The Book of Eli had what under normal circumstances would have been a weekend-winning debut with $32 million in three days, unfortunately bumping up against Avatar. Still, that's a pretty solid debut for a post-apocalyptic action film, and about par for the course for a Denzel Washington film. I don't anticipate great legs for this film as reaction has been mediocre, but it should earn about $18 million in weekend two.
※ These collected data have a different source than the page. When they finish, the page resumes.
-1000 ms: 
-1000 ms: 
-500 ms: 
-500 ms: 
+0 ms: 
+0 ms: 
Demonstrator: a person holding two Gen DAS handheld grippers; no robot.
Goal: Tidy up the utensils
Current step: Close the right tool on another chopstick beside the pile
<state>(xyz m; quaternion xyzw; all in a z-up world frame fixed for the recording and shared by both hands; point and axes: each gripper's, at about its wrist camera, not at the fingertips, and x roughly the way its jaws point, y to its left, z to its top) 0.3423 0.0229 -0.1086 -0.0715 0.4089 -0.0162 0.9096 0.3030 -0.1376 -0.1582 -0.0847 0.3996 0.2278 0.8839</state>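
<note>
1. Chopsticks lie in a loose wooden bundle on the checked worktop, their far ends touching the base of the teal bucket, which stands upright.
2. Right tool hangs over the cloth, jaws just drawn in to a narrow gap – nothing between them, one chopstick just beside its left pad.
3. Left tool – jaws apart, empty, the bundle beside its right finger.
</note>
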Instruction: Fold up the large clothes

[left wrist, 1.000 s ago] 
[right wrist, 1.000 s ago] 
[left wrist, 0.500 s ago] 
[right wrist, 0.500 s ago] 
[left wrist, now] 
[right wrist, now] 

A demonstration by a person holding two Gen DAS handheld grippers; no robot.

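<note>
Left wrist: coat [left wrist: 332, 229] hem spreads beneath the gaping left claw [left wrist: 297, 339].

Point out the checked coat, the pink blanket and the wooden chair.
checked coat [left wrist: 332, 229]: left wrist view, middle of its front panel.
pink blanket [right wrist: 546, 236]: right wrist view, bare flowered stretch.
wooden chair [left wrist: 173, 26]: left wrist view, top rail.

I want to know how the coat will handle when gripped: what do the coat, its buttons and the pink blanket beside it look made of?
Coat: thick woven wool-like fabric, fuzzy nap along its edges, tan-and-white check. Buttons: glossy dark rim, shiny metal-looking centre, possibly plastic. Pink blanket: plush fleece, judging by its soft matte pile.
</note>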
After being dumped out of the Oscar race, few expected much of anything from Peter Jackson's The Lovely Bones, making its $17 million opening weekend that much more of a surprise. Neatly matching The Time Traveler's Wife's debut last summer, The Lovely Bones seems to prove that there's a decent baseline for Hollywood adaptations of acclaimed books with big name casts. I expect a second weekend of about $11 million, which will help to salvage what looked like a disaster initially.

In other returning film news, Alvin and the Chipmunks is all but certain to hit $200 million this weekend, with a decent probability of passing the first film's $217 million domestic total. Sherlock Holmes is another week behind it in making that mark, but is looking like a $225 million film. It's Complicated is about two weeks away from $100 million, and The Princess and the Frog may squeak out $100 million itself, but just barely.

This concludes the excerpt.